QUOKKA as online service

QUOKKA can be accessed as an online service here to extract knowledge from the Framester ontology hub. To do so, follow these simple steps:

  1. Start selecting a few lexical units (words) to explore a certain domain (e.g. "music", "violin", "orchestra"). Replace each space with "_" (e.g. "ice cream" --> "ice_cream")
  2. Write your selected word(s) without capital letters, one per line in the search box. You can give as input several lexical units, but keep in mind that for each given entry many SPARQL queries are performed, therefore giving more than 10 words at the same time could time out your call.
  3. Check the boxes to select the desired entities to be retrieved.
  4. Press "Extract" to execute.

Among the results, if you checked the "Framester frames" box, you will find the semantic frames evoked by your lexical unit.
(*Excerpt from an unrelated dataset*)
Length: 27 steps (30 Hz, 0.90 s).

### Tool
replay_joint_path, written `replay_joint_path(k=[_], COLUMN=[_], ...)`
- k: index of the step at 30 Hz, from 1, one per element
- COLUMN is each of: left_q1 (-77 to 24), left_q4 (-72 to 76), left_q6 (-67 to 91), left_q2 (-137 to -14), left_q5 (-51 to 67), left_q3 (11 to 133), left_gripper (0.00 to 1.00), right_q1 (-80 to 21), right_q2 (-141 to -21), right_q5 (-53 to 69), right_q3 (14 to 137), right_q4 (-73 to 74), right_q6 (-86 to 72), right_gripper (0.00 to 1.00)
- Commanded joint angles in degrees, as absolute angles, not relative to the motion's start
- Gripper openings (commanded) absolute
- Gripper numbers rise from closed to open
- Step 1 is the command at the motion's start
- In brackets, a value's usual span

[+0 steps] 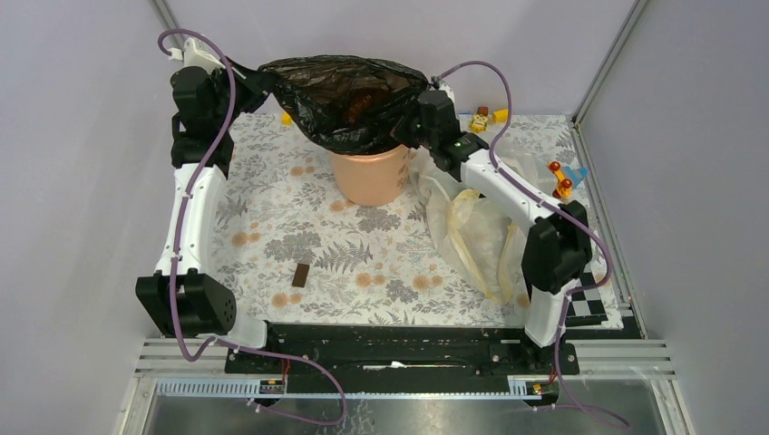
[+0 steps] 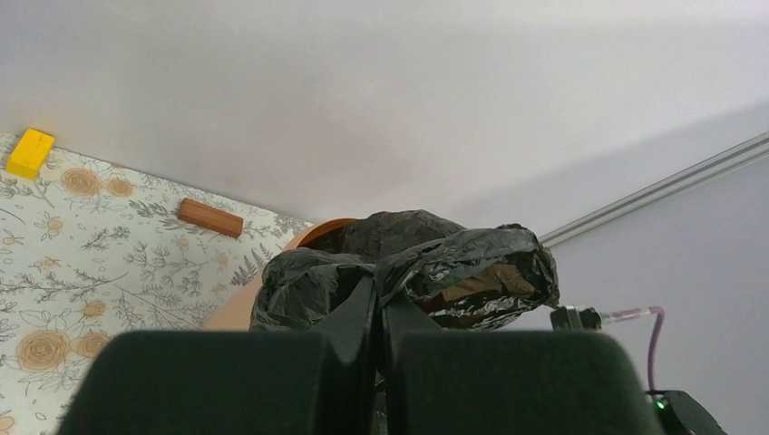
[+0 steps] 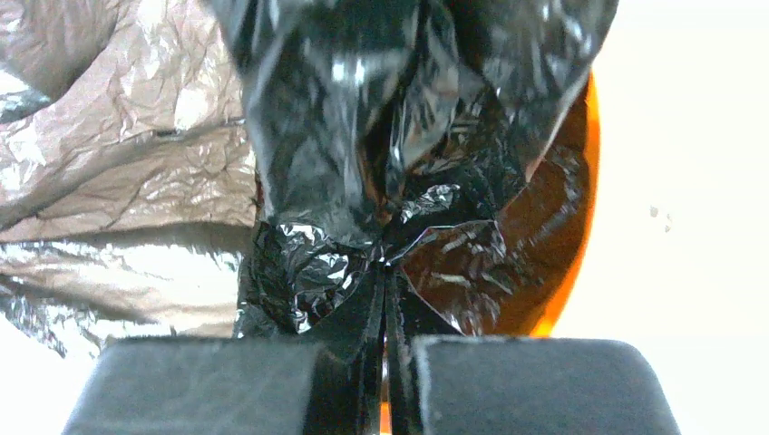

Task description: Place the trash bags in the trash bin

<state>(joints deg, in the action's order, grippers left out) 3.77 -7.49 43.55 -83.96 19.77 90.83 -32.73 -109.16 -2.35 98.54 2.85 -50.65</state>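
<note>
left gripper (image 2: 379, 304): jaws closed on the left edge of the black bag (image 1: 345, 100), with the film pinched between the pads. the left arm reaches along the left side of the table to the far end. its wrist is raised above the bin (image 1: 367, 177) and turned inward toward it.

right gripper (image 3: 385, 276): jaws closed on the right edge of the black bag, with crumpled film bunched just ahead of the tips. the right arm extends diagonally from its base to the far centre. its forearm passes over the clear bag (image 1: 476, 236).

black bag: glossy and wrinkled, stretched between both grippers, mouth open and facing up. its lower part sags onto the bin top and hides the rim in the top view. the left wrist view shows a strip of rim behind the bag.

bin: upright on the floral cloth (image 1: 272, 227) at the far centre of the table, between the two wrists. its peach-orange wall shows below the bag.

clear bag: crumpled on the cloth, right of the bin. a brown block (image 1: 301, 275) lies on the near part of the cloth, well apart from the bin.
</note>
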Motion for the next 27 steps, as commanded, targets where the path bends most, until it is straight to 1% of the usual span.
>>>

If you want to keep exploring Framester via further query expansion, you can select a bunch of interesting semantic frames. You can use them on the QUOKKA interface dedicated to knowledge extraction starting from Conceptual Frames, available here.
To do so, paste the frame URI in the box, check the boxes corresponding to the entities you desire to retrieve and press "Extract" to execute.
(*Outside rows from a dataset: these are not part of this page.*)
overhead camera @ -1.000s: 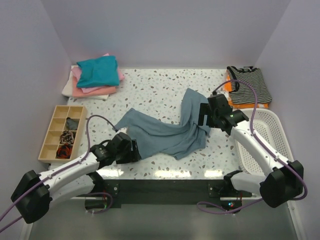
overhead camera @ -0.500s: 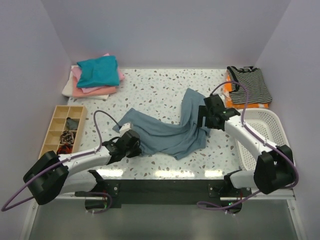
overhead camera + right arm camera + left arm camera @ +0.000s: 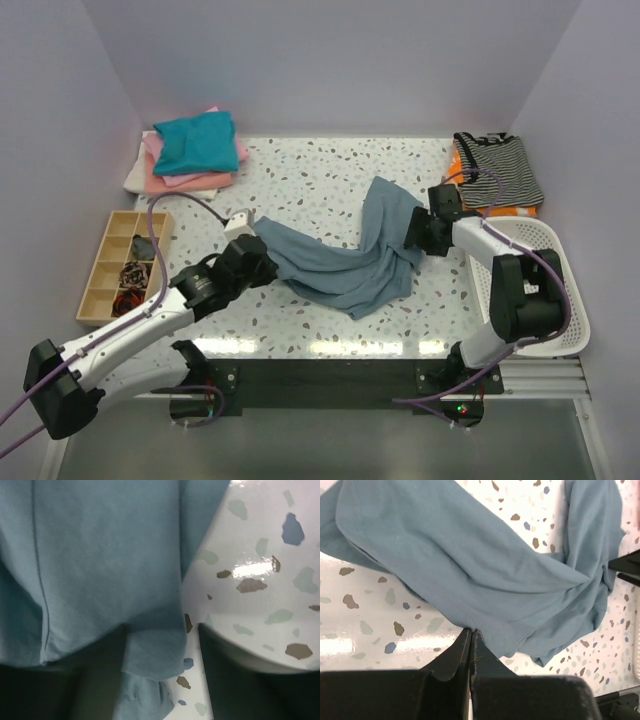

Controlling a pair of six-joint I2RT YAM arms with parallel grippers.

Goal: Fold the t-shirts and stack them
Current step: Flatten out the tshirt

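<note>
We've just pinched the left gripper shut on the blue t-shirt's hem; let's clamp the parted right gripper before spreading.

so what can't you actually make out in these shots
- slate-blue t-shirt: neck and sleeves lost in its own crumpled folds, every view
- wooden tray: contents too small to name, top view
- stack under the teal shirt: lower shirts mostly covered, top view
- right fingers: hidden under their own arm, top view
</note>
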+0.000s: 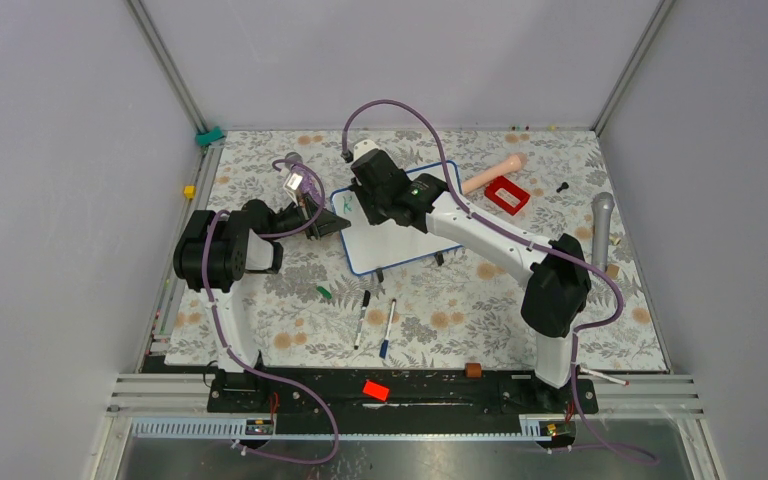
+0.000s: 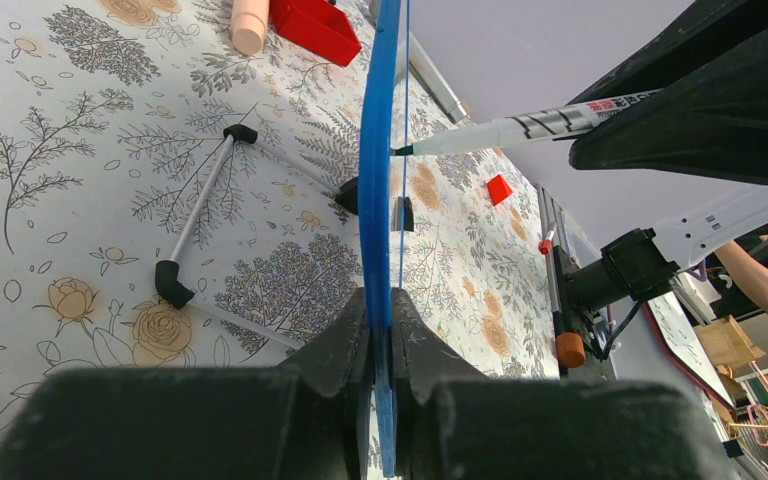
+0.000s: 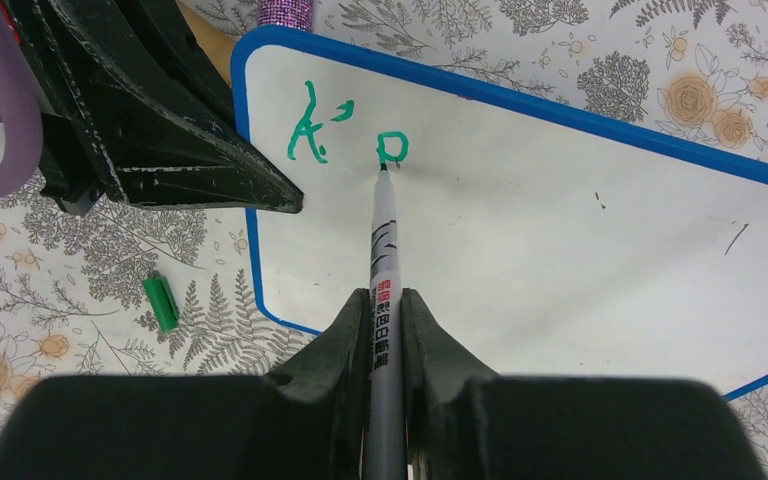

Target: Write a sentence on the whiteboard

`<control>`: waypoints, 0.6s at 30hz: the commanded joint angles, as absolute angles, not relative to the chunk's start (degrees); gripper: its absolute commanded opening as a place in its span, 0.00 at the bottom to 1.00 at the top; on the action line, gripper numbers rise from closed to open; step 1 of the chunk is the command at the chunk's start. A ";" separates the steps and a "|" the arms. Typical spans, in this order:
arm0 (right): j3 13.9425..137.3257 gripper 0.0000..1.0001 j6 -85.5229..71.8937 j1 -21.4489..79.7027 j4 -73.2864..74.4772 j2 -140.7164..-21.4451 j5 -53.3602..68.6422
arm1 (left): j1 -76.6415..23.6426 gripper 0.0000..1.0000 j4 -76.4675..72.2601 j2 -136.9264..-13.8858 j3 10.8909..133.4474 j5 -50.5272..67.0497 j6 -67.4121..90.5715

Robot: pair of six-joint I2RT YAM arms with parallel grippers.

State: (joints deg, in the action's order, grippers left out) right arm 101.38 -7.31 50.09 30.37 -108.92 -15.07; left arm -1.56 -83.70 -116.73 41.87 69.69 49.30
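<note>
While slim marker point(image 3: 385, 250) touches glossy whiteboard point(image 3: 560, 260), thin blue rim, rounded corners.

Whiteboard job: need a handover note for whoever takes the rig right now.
Left hand: shut on the whiteboard by its blue edge, steadying it.
Right hand: shut on a marker, with the tip against the board.
Done: two green letters near the corner by the left hand; the tip sits at the second one.
Left: the rest of the sentence. Most of the board is blank.
Note: a green cap lies on the table beside the board.
</note>
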 commanded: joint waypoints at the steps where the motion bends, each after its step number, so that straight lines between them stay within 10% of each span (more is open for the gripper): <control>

The rationale and motivation of each query is extensively described in the followings.

Conceptual Model and Queries Description

QUOKKA frame building general workflow

Following the above figure, starting from the upper left corner, we try to list here all the semantic relations that can be investigated about the possible relatedness of some entity and some domain.

Manual Lexical Units Selection

The first, exploratory, step consists in a manual selection of a set of few lexical units that are unequivocally related to the conceptual frame to be built. The best practice, coherent with the XD methodology, is to take advantage of domain experts to identify terms pointing exactly at the portion of reality that is intended to be covered by the desired to-be-built frame. This set of lexical units is, from here on, called Starting Lexical Material (SLM) set.
The SLM set is furthermore expanded using the WordNet resource, which can be accessed via its online user interface8, in order to exploit relations of term hyponymity and synonymity. The rationale is that if a certain domain frame is evoked by a lexical unit, it is logically evoked by a more specified term too (this is, of course, depending on the frame and domain to be modeled). The image schematic domain offers dozens of examples: e.g. if we accept that the schema used to conceptualise “movement”, considered from a frame semantics perspective, is evoked by “walking” we have therefore to accept that it is also evoked by e.g. “running” as well as “pacing”.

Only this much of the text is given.